У всех одна боль. Каждый защищается, как может – слезами, молчанием, попыткой заслонить прошлое, игрушкой, подаренной матерью, прерывающейся от волнения исповедью – и стихами, горькими и неровными. Потерявшая мать и всех родных А. В. Смородинова сочинила такие стихи в поезде, уходившем к Ладоге. Она хочет упорядочить строки, придать им какую-то рифмовку, не очень умело подстраиваясь под мотив песни «Ох, туманы», пишет отстраненно, словно речь идет о других. Не удается вправить ей эту безбрежность горя в условные формы. Едва начинает говорить о матери – и взрываются они волнами отчаяния и боли:
«…Сидит одиноко девчонка, плачет и тихо песню про себя поет:
Туманы ленинградские блокадные. Туманы, моя мама ко мне больше… не придет. Мне было двадцать лет, когда она умерла, И с тех пор на могилу к ней не пришла. И она далеко моя… мама. Сидела в вагоне и плакала долго одна. Туманы гуляют, гуляют по воле. И будто мама не слышит сиротские слова: Услышь дорогая, как плачет дочурка твоя. Туманы. Ленинградские морозные туманы, Прикройте могилу своим серебром. Прошу об одном» [950] .950
Смородинова А. В. [Запись воспоминаний] // 900 блокадных дней. С. 222.

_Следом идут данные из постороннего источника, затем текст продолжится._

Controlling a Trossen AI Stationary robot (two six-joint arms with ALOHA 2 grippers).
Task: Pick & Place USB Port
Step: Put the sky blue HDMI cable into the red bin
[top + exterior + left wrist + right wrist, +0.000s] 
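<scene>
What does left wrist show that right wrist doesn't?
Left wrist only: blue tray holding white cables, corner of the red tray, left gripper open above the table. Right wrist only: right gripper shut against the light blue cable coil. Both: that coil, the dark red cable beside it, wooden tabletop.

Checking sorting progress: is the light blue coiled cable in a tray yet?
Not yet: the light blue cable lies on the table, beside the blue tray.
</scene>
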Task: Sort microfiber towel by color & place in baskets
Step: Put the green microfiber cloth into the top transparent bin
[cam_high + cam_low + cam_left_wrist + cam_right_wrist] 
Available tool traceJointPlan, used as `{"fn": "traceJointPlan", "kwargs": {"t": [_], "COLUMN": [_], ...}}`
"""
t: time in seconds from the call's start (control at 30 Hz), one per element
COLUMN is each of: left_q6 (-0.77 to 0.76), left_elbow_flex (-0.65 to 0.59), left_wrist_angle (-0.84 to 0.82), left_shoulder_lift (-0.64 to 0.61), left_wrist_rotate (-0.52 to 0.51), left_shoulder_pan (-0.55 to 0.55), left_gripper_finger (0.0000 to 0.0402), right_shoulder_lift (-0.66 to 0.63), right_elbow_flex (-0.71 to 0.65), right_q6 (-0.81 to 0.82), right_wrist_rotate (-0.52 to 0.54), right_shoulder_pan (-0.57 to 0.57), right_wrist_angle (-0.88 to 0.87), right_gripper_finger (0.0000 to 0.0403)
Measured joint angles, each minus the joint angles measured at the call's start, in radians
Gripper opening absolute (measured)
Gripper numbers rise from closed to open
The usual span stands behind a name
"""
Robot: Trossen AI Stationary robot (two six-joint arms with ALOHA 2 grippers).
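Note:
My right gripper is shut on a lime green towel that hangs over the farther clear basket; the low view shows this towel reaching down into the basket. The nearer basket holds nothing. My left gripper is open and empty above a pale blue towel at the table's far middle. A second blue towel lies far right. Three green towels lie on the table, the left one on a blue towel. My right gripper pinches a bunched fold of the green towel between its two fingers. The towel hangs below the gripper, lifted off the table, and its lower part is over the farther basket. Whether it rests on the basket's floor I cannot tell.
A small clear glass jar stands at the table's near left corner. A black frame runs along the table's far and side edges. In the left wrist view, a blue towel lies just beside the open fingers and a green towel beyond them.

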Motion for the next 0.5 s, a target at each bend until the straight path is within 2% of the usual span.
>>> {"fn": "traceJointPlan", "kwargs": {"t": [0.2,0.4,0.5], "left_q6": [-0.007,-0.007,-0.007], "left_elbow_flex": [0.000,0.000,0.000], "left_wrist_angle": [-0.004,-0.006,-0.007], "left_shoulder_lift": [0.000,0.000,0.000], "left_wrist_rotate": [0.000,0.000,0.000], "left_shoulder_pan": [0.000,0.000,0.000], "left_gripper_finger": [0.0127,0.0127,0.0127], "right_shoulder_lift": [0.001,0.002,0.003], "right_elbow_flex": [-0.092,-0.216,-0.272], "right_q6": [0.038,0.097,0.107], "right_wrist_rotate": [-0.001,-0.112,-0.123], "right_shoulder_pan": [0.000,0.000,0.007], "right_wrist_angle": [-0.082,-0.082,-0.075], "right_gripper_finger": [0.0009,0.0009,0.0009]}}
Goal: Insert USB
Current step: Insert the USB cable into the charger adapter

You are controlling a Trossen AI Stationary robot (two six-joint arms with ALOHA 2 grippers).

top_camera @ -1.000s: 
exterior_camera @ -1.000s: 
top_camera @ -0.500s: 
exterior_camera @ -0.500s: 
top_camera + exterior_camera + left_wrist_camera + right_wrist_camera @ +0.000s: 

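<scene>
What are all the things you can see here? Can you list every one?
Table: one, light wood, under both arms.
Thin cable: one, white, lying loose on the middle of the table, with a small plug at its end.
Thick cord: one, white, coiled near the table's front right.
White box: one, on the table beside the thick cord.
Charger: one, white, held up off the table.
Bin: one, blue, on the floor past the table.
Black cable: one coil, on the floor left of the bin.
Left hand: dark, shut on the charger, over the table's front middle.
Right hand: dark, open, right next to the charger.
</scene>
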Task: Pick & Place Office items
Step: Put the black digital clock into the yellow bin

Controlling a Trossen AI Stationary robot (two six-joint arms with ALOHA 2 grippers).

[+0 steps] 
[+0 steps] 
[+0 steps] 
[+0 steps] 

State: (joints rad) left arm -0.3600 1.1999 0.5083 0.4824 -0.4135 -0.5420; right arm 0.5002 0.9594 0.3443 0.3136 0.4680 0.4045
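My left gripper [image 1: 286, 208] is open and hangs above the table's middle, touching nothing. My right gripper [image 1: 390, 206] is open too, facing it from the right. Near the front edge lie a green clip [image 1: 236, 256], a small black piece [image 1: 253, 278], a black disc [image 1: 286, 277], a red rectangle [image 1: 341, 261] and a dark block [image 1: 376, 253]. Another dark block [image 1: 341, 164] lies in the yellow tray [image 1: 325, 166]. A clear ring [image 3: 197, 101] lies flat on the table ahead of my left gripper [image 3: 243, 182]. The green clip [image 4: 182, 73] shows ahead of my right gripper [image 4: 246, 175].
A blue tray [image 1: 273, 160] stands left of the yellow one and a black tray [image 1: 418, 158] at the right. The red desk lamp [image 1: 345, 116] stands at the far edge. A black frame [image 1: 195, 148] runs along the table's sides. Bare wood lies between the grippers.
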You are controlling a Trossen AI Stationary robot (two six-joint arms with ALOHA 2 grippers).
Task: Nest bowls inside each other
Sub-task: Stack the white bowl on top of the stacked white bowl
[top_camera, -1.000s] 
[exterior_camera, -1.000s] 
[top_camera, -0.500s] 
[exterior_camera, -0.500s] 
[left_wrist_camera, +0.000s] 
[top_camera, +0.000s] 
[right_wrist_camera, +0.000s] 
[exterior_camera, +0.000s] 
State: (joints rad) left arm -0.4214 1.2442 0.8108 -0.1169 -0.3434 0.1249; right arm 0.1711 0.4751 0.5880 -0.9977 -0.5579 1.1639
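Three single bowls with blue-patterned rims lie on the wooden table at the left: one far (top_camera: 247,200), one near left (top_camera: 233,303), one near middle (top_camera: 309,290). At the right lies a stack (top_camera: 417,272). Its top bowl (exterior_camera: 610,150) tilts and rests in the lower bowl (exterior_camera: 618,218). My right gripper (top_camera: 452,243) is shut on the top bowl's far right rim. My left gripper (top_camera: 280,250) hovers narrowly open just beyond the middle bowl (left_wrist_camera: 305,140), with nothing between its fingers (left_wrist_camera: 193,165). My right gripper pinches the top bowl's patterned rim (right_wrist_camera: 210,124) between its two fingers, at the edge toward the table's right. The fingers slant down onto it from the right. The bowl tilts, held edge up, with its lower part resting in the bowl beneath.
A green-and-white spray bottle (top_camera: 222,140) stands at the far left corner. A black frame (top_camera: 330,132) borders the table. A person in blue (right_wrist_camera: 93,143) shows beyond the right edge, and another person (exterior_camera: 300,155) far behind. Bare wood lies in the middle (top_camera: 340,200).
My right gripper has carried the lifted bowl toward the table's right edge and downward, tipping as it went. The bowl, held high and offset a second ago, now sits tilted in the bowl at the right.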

Этика родственников: сохранение и распад
1
В записках блокадников нередко проскальзывает мысль о том, что исполнение родственного долга являлось и попыткой спасти самого себя, ибо знали, что в одиночку не выстоять в ленинградской катастрофе [951] . Отдавали, однако, все, что могли, малолетним детям, умиравшим старикам, да и многим из тех, кто не мог их отблагодарить. И, добавим, помогали не только близким – детям, родителям, братьям и сестрам – к которым испытывали сильнейшее чувство привязанности. Помогали и дальним родственникам и даже тем, кого до этого не видели годами.
951
См., например: Шестинский О. Голоса из блокады. С. 48.
Все простейшие бытовые действия, выполняемые членами семьи – покупка продуктов, вызов врача, заготовка дров, уход за больными – приобрели в 1941–1942 гг. совершенно иное звучание. Цена им была одна – человеческая жизнь. «Пока в семье был хоть один, кто мог ходить и выкупать хлеб, остальные лежавшие были еще живы», – вспоминал Д. С. Лихачев [952] . Приходилось стоять часами в нескончаемых очередях, при лютых морозах, нередко без всякой надежды на успех. Обычно родственники старались подменять друг друга в очередях [953] , но удавалось это не всегда. После того, как Д. С. Лихачев перестал ходить из-за слабости, всю семью спасала его жена: «Она стояла с двух часов ночи в подъезде нашего дома, чтобы отоварить… карточки» [954] . И такое случалось часто. «За хлебом ходила я, сестренка к этому времени опухла от голода, ее не выпускали» – отмечала в своих рассказах В. М. Лисовская [955] . Но в очередях было немало и опухших от голода и шатающихся людей, а у булочных лежали тела тех, кто упал и не смог подняться.
952
Лихачев Д. С. Воспоминания. С. 471–472.
953
Разумовский Л. Дети блокады. С. 88; Петерсон В. «Скорей бы было тепло». С. 172.
954
Лихачев Д. С. Воспоминания. С. 479; О приобретении хлеба для ослабевших родственников в очередях см. также письмо Д. И. Митрохина П. Д. Этингер от 28 октября 1941 г. // Книга о Митрохине. Статьи. Письма. Воспоминания. М., 1986. С. 195.
955
Лисовская В. М. [Запись воспоминаний] // 900 блокадных дней. С. 156.